How they overlap, where the seams are¶
A few places where two tools could do the same job and you have to pick:
RasterioReadervsasync-geotiff. See the comparison table above. Short version:RasterioReaderis the safe default and the only choice for non-TIFF data;async-geotiffwins on parallel cloud-COG throughput and on “many files, small slice each.”titilervs directlonboardraster.titileris the right choice when you want a real HTTP API for many viewers.lonboard’s direct array input is the right choice when you’re in one notebook and just want to look. Same picture, different audiences.obstorevsfsspec/s3fs.obstoreis faster and async-native;fsspechas wider integration (zarr, parquet readers, etc. all speak fsspec). In practiceobstoreis the cloud transport for the new tools, andfsspecis what older libraries (including parts of geopandas/rasterio) still use. Coexist for now; new code prefersobstore.georeader.RasterioReadervsasync-geotiff.
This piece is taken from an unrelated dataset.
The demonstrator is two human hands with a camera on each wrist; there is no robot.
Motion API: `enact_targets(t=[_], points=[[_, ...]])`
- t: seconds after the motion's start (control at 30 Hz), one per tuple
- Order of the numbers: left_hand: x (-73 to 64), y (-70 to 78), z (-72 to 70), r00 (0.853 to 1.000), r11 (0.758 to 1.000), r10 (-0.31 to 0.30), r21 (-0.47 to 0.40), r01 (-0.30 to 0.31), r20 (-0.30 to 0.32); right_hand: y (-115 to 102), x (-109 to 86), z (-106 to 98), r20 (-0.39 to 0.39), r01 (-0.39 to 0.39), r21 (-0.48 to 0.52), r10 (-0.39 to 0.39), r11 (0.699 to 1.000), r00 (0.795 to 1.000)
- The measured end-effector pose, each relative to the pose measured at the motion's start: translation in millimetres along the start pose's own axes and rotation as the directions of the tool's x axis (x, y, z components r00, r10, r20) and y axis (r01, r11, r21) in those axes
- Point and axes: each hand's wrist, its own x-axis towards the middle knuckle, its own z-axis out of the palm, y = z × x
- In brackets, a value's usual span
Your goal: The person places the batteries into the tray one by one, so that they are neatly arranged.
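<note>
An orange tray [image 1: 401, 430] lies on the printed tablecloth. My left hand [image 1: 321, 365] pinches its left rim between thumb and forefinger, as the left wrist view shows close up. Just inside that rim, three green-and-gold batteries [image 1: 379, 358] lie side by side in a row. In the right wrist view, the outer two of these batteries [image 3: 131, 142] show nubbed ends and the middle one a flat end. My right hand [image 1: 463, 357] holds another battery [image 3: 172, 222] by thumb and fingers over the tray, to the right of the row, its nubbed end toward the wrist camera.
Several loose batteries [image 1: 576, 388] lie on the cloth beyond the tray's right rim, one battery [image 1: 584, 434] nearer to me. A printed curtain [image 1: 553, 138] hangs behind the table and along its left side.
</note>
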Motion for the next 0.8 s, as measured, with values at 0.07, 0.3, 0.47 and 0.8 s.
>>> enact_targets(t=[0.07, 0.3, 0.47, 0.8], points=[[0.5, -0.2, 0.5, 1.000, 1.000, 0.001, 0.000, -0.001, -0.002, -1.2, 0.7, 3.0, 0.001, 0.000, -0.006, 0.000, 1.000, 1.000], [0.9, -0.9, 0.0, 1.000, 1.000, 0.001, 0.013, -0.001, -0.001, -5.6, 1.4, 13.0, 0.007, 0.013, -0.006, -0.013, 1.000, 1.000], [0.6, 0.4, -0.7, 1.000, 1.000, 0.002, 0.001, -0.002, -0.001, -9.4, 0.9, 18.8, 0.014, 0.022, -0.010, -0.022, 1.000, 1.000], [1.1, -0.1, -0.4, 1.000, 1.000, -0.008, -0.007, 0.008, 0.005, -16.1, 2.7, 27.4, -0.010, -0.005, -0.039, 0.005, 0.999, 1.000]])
Sync vs async; full GDAL coverage vs TIFF-only.RasterioReaderis fine for batch jobs, notebooks, and any non-TIFF source;async-geotiffshines when you’re either serving tiles or running thousands of parallel reads.
In one sentence¶
obstore moves bytes; RasterioReader (sync, GDAL-backed, in georeader) and async-geotiff (async, cloud-COG-heavy) turn those bytes into numpy slices via two complementary strategies; georeader wraps those slices as GeoTensor and indexes them as GeoCatalog; geotoolz composes operators over GeoTensor; titiler serves the resulting COGs as web tiles; lonboard shows them in Jupyter.